Faculty of Information Science and Technology, University Kebangsaan Malaysia, Bangi, Selangor, Malaysia.
Front Med (Lausanne). 2024 Jul 5;11:1407376. doi: 10.3389/fmed.2024.1407376. eCollection 2024.
Global Cardiovascular disease (CVD) is still one of the leading causes of death and requires the enhancement of diagnostic methods for the effective detection of early signs and prediction of the disease outcomes. The current diagnostic tools are cumbersome and imprecise especially with complex diseases, thus emphasizing the incorporation of new machine learning applications in differential diagnosis.
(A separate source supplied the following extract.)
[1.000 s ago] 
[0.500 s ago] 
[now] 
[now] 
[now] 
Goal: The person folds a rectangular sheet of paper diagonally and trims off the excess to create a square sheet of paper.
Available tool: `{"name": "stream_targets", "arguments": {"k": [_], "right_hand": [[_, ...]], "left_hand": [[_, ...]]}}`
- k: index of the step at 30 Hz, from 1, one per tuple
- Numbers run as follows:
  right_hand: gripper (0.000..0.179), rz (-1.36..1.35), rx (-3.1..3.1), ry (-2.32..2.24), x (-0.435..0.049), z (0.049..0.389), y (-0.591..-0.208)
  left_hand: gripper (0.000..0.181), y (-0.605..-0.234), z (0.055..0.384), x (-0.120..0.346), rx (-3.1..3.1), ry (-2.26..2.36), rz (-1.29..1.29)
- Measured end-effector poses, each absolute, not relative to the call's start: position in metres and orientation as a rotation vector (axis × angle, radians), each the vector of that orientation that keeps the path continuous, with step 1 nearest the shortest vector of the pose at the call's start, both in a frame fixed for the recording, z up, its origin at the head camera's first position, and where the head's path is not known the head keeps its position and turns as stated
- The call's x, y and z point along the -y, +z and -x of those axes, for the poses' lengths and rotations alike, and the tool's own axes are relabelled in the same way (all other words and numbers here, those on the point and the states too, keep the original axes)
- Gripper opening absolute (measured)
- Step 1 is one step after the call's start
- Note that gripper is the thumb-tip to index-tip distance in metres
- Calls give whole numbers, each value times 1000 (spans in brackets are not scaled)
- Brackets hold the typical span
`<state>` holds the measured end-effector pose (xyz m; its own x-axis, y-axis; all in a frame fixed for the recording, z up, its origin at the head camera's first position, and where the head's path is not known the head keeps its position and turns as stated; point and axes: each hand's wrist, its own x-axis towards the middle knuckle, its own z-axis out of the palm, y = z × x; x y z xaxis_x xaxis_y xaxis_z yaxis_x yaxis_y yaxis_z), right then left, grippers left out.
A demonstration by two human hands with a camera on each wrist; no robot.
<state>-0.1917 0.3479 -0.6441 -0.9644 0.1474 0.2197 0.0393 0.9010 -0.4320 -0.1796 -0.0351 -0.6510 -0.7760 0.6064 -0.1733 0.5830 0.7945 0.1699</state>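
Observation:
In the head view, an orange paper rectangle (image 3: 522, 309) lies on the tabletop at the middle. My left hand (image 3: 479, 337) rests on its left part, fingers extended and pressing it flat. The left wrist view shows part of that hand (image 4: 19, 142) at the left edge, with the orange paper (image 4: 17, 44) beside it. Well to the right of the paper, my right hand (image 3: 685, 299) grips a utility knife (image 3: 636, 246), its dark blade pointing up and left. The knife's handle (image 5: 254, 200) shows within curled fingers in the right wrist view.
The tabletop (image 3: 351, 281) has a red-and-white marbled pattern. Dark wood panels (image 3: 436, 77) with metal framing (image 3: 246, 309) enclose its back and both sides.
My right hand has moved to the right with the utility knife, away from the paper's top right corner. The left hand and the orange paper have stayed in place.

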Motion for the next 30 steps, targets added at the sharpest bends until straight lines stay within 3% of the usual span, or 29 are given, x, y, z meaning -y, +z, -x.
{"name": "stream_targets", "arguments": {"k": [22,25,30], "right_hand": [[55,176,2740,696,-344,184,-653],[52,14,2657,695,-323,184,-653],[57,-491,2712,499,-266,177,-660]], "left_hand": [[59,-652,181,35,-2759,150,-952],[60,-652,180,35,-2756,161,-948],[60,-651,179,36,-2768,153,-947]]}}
This paper presents a new machine learning approach that uses MICE for mitigating missing data, the IQR for handling outliers and SMOTE to address first imbalance distance. Additionally, to select optimal features, we introduce the Hybrid 2-Tier Grasshopper Optimization with L2 regularization methodology which we call GOL2-2T. One of the promising methods to improve the predictive modelling is an Adaboost decision fusion (ABDF) ensemble learning algorithm with babysitting technique implemented for the hyperparameters tuning. The accuracy, recall, and AUC score will be considered as the measures for assessing the model.
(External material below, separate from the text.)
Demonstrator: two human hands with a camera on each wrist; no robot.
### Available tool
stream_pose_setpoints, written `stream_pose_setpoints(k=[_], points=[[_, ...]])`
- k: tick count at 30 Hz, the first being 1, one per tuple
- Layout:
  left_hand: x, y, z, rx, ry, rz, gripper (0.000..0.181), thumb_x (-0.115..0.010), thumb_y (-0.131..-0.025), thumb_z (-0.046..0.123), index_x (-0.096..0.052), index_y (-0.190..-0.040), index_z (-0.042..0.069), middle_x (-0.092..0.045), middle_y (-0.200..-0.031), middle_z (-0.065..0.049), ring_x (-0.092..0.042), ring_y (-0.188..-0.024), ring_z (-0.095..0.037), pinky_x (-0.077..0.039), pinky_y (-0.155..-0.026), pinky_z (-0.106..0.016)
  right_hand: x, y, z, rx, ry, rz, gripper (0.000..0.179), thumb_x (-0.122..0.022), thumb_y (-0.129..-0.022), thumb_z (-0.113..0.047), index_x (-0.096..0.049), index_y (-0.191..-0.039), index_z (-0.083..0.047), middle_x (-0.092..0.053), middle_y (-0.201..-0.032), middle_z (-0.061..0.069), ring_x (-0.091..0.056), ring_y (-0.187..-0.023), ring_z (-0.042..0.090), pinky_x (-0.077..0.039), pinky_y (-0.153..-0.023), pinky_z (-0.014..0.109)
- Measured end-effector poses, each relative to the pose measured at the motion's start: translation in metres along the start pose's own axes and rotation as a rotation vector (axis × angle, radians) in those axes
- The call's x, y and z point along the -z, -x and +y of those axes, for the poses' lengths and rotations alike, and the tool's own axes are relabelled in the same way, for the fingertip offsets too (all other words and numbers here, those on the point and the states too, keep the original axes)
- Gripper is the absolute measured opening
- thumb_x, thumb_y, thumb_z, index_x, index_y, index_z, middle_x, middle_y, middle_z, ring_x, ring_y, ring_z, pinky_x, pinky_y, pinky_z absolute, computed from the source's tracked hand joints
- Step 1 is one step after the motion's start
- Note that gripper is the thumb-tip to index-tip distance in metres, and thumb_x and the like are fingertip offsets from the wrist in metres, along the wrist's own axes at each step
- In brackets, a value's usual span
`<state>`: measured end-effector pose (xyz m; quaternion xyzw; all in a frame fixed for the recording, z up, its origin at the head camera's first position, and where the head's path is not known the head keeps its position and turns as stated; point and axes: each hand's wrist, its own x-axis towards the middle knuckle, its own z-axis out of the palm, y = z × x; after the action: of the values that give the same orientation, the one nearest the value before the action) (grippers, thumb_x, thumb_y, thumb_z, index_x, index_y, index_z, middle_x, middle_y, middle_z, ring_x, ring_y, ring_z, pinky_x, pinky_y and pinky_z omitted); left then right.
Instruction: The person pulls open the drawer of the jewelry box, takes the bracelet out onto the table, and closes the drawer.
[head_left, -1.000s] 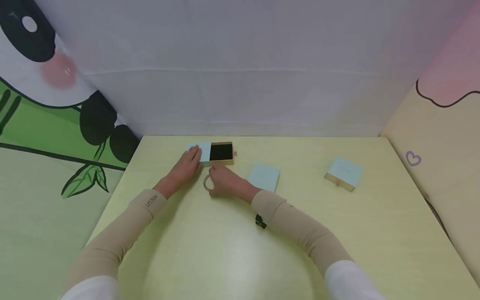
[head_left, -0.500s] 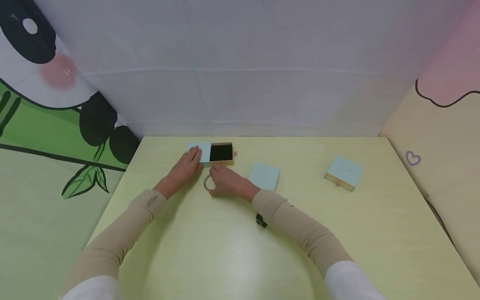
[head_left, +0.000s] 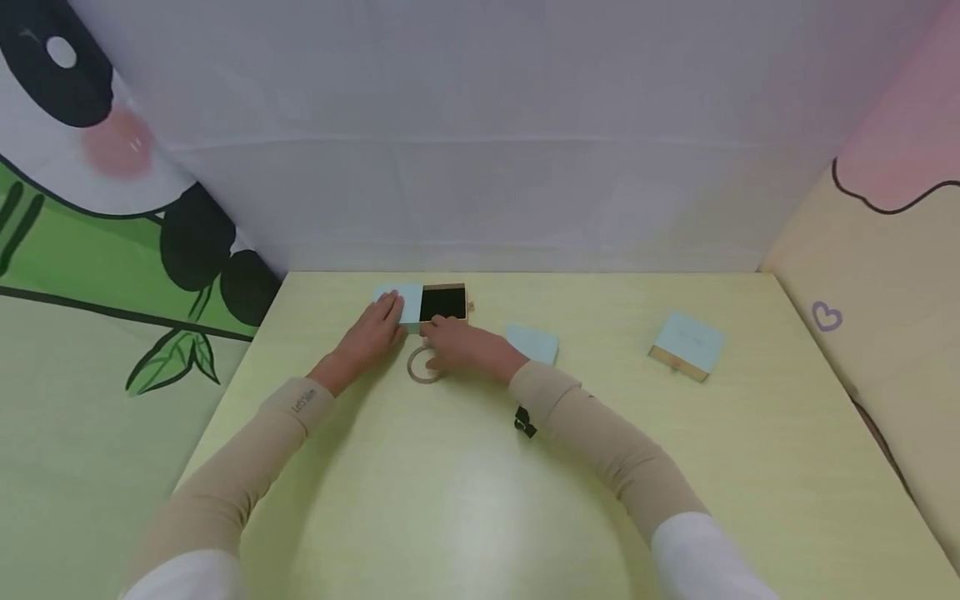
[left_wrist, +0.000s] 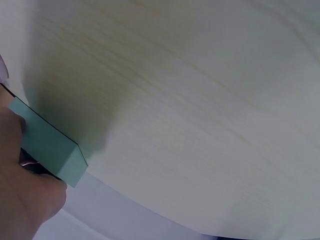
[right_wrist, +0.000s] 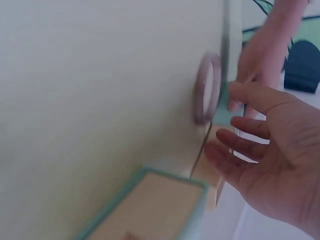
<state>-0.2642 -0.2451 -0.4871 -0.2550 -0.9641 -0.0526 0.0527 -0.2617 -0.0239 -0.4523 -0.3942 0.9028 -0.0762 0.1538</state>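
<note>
In the head view a light blue drawer box lies at the far left of the table, its black-lined tray slid partway out to the right. My left hand grips the blue sleeve. The left wrist view shows thumb and fingers around the box's end. A pale ring-shaped bangle sits on the table just in front of the box. Over its right side hovers my right hand, near the tray's front edge. Its fingers are loosely bent around nothing, apart from the bangle in the right wrist view.
Partly behind the right wrist is a second light blue box. A third blue box with a tan drawer front lies farther right. A small black piece shows beside the right sleeve. A pale backdrop borders the table's far edge.
My right hand has lifted slightly away from the bangle, up and to the right, so more of the ring shows. The left hand and the drawer box stay in place.
</note>
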Motion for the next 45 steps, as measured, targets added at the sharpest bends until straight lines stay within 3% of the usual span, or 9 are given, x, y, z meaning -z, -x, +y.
stream_pose_setpoints(k=[7, 15, 20, 25, 28, 33, 40, 45], points=[[-0.001, 0.001, 0.000, 0.031, 0.006, -0.040, 0.059, -0.050, -0.107, 0.016, -0.028, -0.152, -0.016, -0.025, -0.159, -0.034, -0.025, -0.149, -0.047, -0.022, -0.122, -0.056, 0.028, 0.006, 0.038, -0.065, -0.121, 0.140, 0.036, -0.052, -0.105, -0.011, -0.058, -0.138, 0.000, -0.060, -0.137, 0.015, -0.057, -0.126, 0.028, -0.050, -0.103, 0.037], [-0.001, 0.000, -0.001, 0.006, 0.012, -0.031, 0.058, -0.050, -0.107, 0.015, -0.029, -0.151, -0.016, -0.026, -0.159, -0.035, -0.026, -0.149, -0.047, -0.024, -0.122, -0.056, 0.022, 0.004, 0.072, -0.240, -0.149, 0.188, 0.035, -0.054, -0.106, -0.015, -0.058, -0.134, 0.006, -0.062, -0.132, 0.020, -0.059, -0.123, 0.032, -0.051, -0.101, 0.040], [-0.004, 0.001, -0.004, 0.001, 0.008, -0.040, 0.058, -0.049, -0.108, 0.017, -0.029, -0.152, -0.016, -0.026, -0.159, -0.035, -0.026, -0.149, -0.047, -0.024, -0.122, -0.056, 0.012, -0.002, 0.078, -0.290, -0.190, 0.176, 0.030, -0.056, -0.105, -0.014, -0.063, -0.127, 0.005, -0.067, -0.124, 0.018, -0.063, -0.102, 0.023, -0.054, -0.085, 0.034], [-0.003, 0.001, -0.004, 0.005, 0.014, -0.039, 0.058, -0.049, -0.108, 0.017, -0.028, -0.152, -0.015, -0.025, -0.160, -0.034, -0.025, -0.149, -0.046, -0.023, -0.122, -0.056, 0.011, -0.008, 0.079, -0.307, -0.221, 0.170, 0.024, -0.055, -0.105, -0.015, -0.071, -0.111, 0.001, -0.069, -0.101, 0.010, -0.048, -0.076, 0.016, -0.043, -0.065, 0.027], [-0.003, 0.000, -0.003, -0.006, 0.020, -0.016, 0.058, -0.050, -0.108, 0.016, -0.029, -0.152, -0.016, -0.027, -0.159, -0.034, -0.026, -0.149, -0.047, -0.024, -0.121, -0.057, 0.013, -0.010, 0.078, -0.335, -0.226, 0.180, 0.023, -0.056, -0.104, -0.016, -0.071, -0.097, -0.001, -0.058, -0.082, 0.004, -0.043, -0.069, 0.015, -0.037, -0.059, 0.026], [-0.004, 0.001, -0.004, 0.007, 0.021, -0.044, 0.059, -0.049, -0.108, 0.016, -0.027, -0.152, -0.015, -0.025, -0.160, -0.034, -0.025, -0.149, -0.046, -0.023, -0.122, -0.056, 0.013, -0.015, 0.076, -0.348, -0.222, 0.160, 0.031, -0.055, -0.105, -0.017, -0.061, -0.077, -0.005, -0.040, -0.068, -0.001, -0.037, -0.061, 0.012, -0.032, -0.054, 0.024], [-0.005, 0.000, -0.003, 0.001, 0.038, -0.017, 0.058, -0.048, -0.108, 0.017, -0.027, -0.153, -0.015, -0.025, -0.160, -0.034, -0.024, -0.149, -0.047, -0.021, -0.122, -0.056, 0.015, -0.018, 0.076, -0.382, -0.220, 0.222, 0.034, -0.056, -0.104, -0.013, -0.061, -0.071, -0.006, -0.047, -0.068, 0.000, -0.041, -0.063, 0.015, -0.036, -0.057, 0.027], [-0.005, 0.004, -0.002, 0.004, 0.071, 0.002, 0.058, -0.048, -0.108, 0.016, -0.028, -0.152, -0.015, -0.026, -0.159, -0.035, -0.024, -0.149, -0.047, -0.019, -0.123, -0.055, 0.017, -0.021, 0.076, -0.379, -0.237, 0.203, 0.044, -0.054, -0.103, -0.009, -0.046, -0.060, -0.011, -0.037, -0.061, -0.002, -0.035, -0.057, 0.012, -0.030, -0.053, 0.024]])
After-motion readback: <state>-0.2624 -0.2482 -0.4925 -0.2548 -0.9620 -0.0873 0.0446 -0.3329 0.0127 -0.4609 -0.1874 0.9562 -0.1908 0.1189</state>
On the results, our heart disease prediction model yielded an accuracy of 83.0%, and a balanced F1 score of 84.0%. The integration of SMOTE, IQR outlier detection, MICE, and GOL2-2T feature selection enhances robustness while improving the predictive performance. ABDF removed the impurities in the model and elaborated its effectiveness, which proved to be high on predicting the heart disease.
These findings demonstrate the effectiveness of additional machine learning methodologies in medical diagnostics, including early recognition improvements and trustworthy tools for clinicians. But yes, the model's use and extent of work depends on the dataset used for it really. Further work is needed to replicate the model across different datasets and samples: as for most models, it will be important to see if the results are generalizable to populations that are not representative of the patient population that was used for the current study.
全球心血管疾病(CVD)仍然是主要死因之一,需要改进诊断方法以有效检测早期症状并预测疾病结果。当前的诊断工具繁琐且不精确,尤其是对于复杂疾病,因此强调在鉴别诊断中纳入新的机器学习应用。
本文提出了一种新的机器学习方法,该方法使用多重填补法(MICE)来缓解缺失数据,使用四分位距(IQR)来处理异常值,并使用合成少数过采样技术(SMOTE)来解决初始不平衡距离问题。此外,为了选择最佳特征,我们引入了带有L2正则化方法的混合双层蚱蜢优化算法,我们称之为GOL2-2T。改进预测建模的一种有前景的方法是采用带保姆技术的Adaboost决策融合(ABDF)集成学习算法来调整超参数。准确性、召回率和AUC分数将被视为评估模型的指标。
结果显示,我们的心脏病预测模型准确率为83.0%,平衡F1分数为84.0%。SMOTE、IQR异常值检测、MICE和GOL2-2T特征选择的整合提高了稳健性,同时提升了预测性能。ABDF去除了模型中的杂质并阐述了其有效性,事实证明该方法在预测心脏病方面表现出色。
这些发现证明了额外的机器学习方法在医学诊断中的有效性,包括改善早期识别以及为临床医生提供可靠工具。但是,模型的使用和工作范围实际上取决于所使用的数据集。需要进一步开展工作以在不同数据集和样本上复制该模型:对于大多数模型而言,重要的是要看结果是否能够推广到不代表当前研究所用患者群体的人群。